A partir du début des années quatre-vingt dix, les ressorts de la politique forestière changent officiellement. A la classique prise en compte de la fonction de production de bois vient s'ajouter celle, nouvelle et systématique, des fonctions écologiques en terme de préservation de la biodiversité et sociales avec l'accent mis sur le respect de l'harmonie des paysages. La notion de plurifonctionnalité des forêts françaises, qui sous-entendait jusque là une protection des sols fragiles en montagne, sur le littoral ou dans la zone méditerranéenne et un effort d'accueil du public dans quelques grands massifs périurbains, évolue fondamentalement. D'une logique d'intégration économique, écologique et sociale à l'échelle nationale par partition territoriale des fonctions, on passe à une intégration fonctionnelle généralisée. La gestion des forêts du Nord-Est s'ouvre ainsi à de nouvelles problématiques.

Ce changement, dont la perception est souvent atténuée par le flou entourant la notion de multifonctionnalité et l'imprécision des échelles de référence, trouve son fondement au niveau supranational. Les conférences internationales de Strasbourg en 1990 et surtout de Rio en 1992 marquent au premier abord une nouvelle ère dans la longue histoire de la foresterie française25. Le sommet d'Helsinki en 1993 ainsi que le souffle des lois sur le Paysage (1993) et sur le renforcement de la protection de l'environnement (1995) contribuent un peu plus à la définition d'une foresterie renouvellée. Il reste bien sûr un caractère très théorique aux orientations politiques nouvellement retenues.
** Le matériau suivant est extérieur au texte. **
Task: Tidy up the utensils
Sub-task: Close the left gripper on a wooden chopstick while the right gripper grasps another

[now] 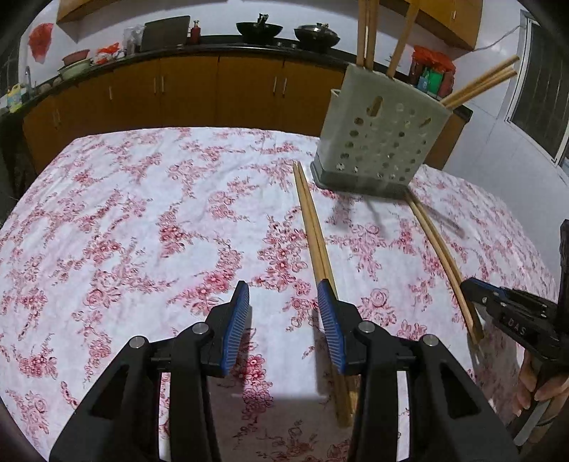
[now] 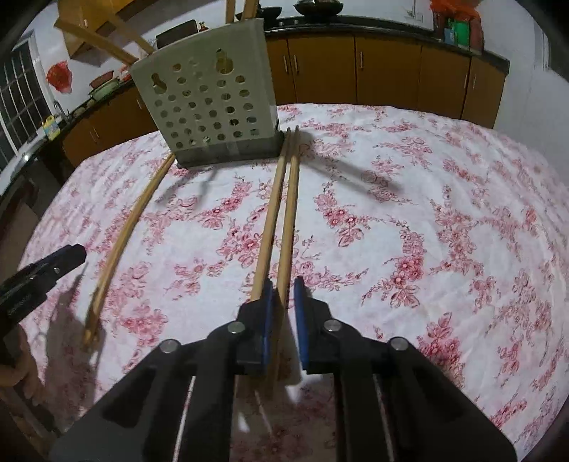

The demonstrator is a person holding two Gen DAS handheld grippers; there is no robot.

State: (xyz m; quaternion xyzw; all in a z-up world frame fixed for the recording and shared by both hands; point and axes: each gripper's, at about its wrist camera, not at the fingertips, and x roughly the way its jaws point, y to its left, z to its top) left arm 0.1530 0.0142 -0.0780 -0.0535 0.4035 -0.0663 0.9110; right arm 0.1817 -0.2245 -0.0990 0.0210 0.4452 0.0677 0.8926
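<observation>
Here the right gripper [image 2: 284,302] has its fingers almost together around 1 chopstick [image 2: 287,227]; the left gripper [image 1: 282,312] stands wide apart over the tablecloth [image 1: 142,220].

Kitchen backdrop
Floral tablecloth [image 1: 142,220] fills mid-frame; orange cabinets [image 1: 188,92] behind, two dark woks [image 1: 259,29] (upper centre) on the counter.

L wrist cam sits low over the floral tablecloth [image 1: 142,213], facing the utensil holder [image 1: 377,138], which stands far-right w/ cabinets behind. R wrist cam: same low height, faces the holder [image 2: 209,103] from its other side, nearer. Both share holder, cloth & chopsticks.
</observation>
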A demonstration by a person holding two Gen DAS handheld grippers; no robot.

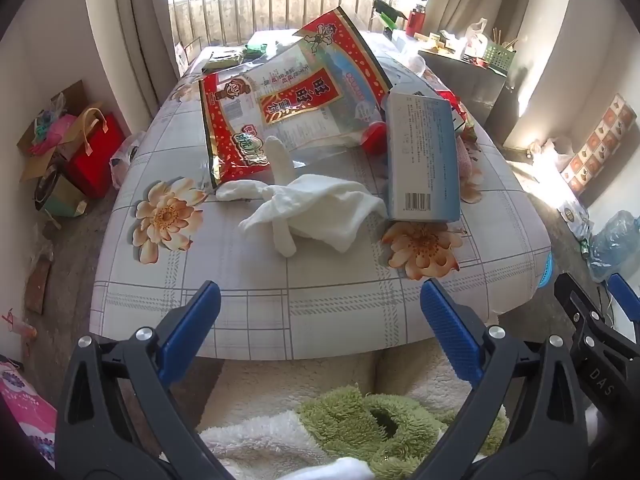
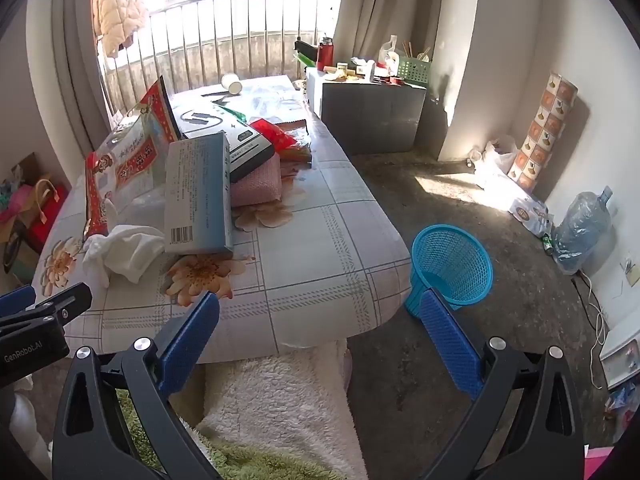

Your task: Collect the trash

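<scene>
A bed in a grey checked sheet with printed flowers fills the middle. Far right stands a grey cabinet, carrying a red flask and a green basket. On the right floor lies a clear water jug, near a patterned roll leaning on the wall. Left of the bed, a red gift bag sits among boxes. A cream padded jacket hangs by the barred window.
</scene>
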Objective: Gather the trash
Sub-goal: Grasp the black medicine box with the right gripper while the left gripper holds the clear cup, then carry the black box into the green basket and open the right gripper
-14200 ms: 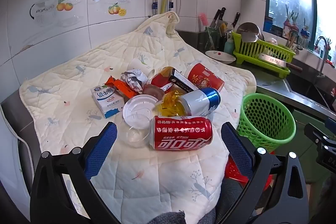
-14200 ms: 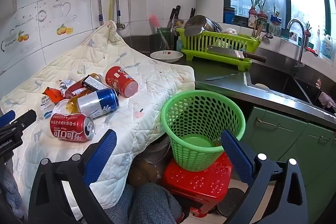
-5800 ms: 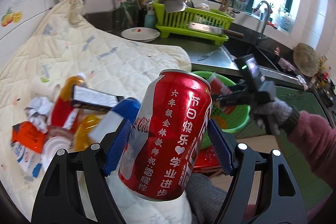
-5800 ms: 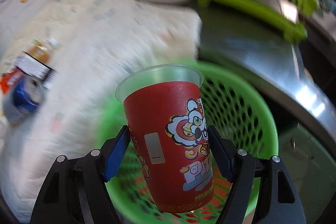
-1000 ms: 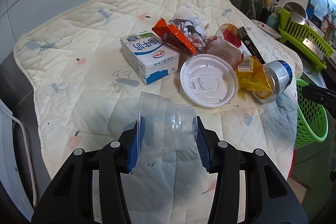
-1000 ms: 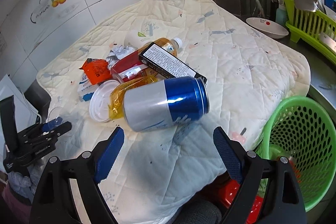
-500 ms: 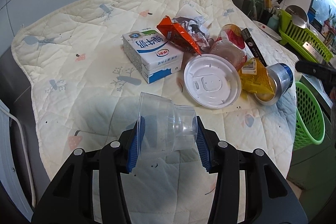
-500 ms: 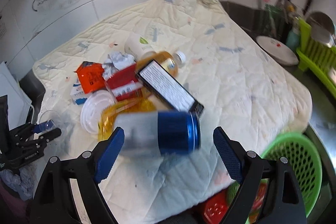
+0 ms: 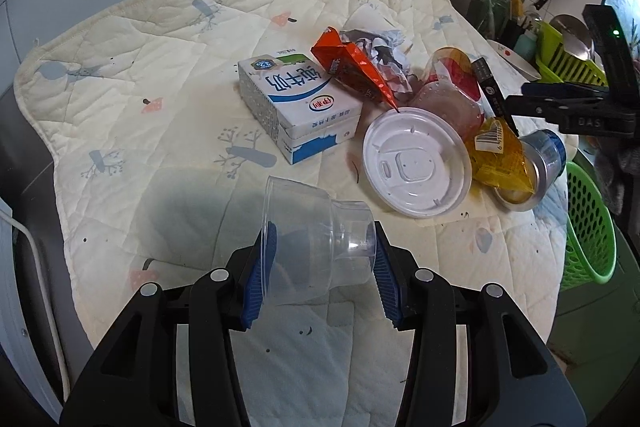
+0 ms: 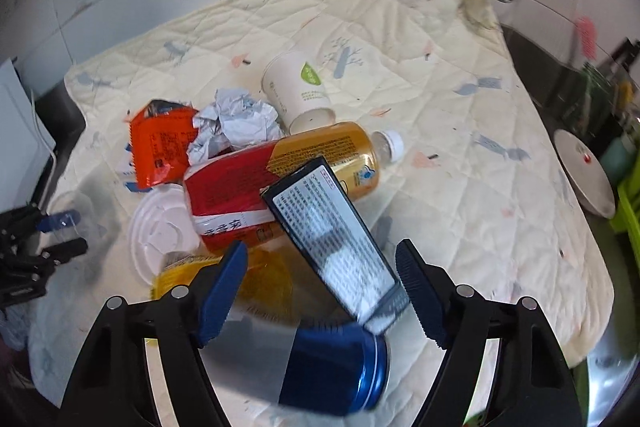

Le recul manque encore, surtout en forêt où les évolutions sont naturellement lentes, pour apprécier l'effet sylvicole d'une demande sociale révisée. L'examen géohistorique, comme toute étude historique, doit nécessairement se placer en retrait des récentes évolutions politiques et sociales sous peine de confondre événement et agitation médiatique.

D'un point de vue théorique et par souci de rigueur sémantique, la définition temporelle de notre explication géohistorique classe notre travail dans le registre de la géographie historique26. Notre recherche apparaît en effet comme une étude géographique synchronique située dans le passé, en l'occurrence proche. Au sens strict, l'objet de la géographie classique se situe dans le présent. Si la nuance peut paraître a priori subtile, elle souligne à nos yeux un clivage dans l'histoire forestière française entre d'une part l'ère

25C.Barthod et G.Touzet, 1994. De Strasbourg à Helsinki - Les deux premières conférences ministérielles pour la protection des forêts en Europe.

26Y.Lacoste, 1996. Le passé des territoires et J.R.Pitte, 1996. De la géographie historique.

sylvoindustrielle et d'autre part le champ possible d'une foresterie intégrée post industrielle qui reste à soumettre à l'épreuve du temps long.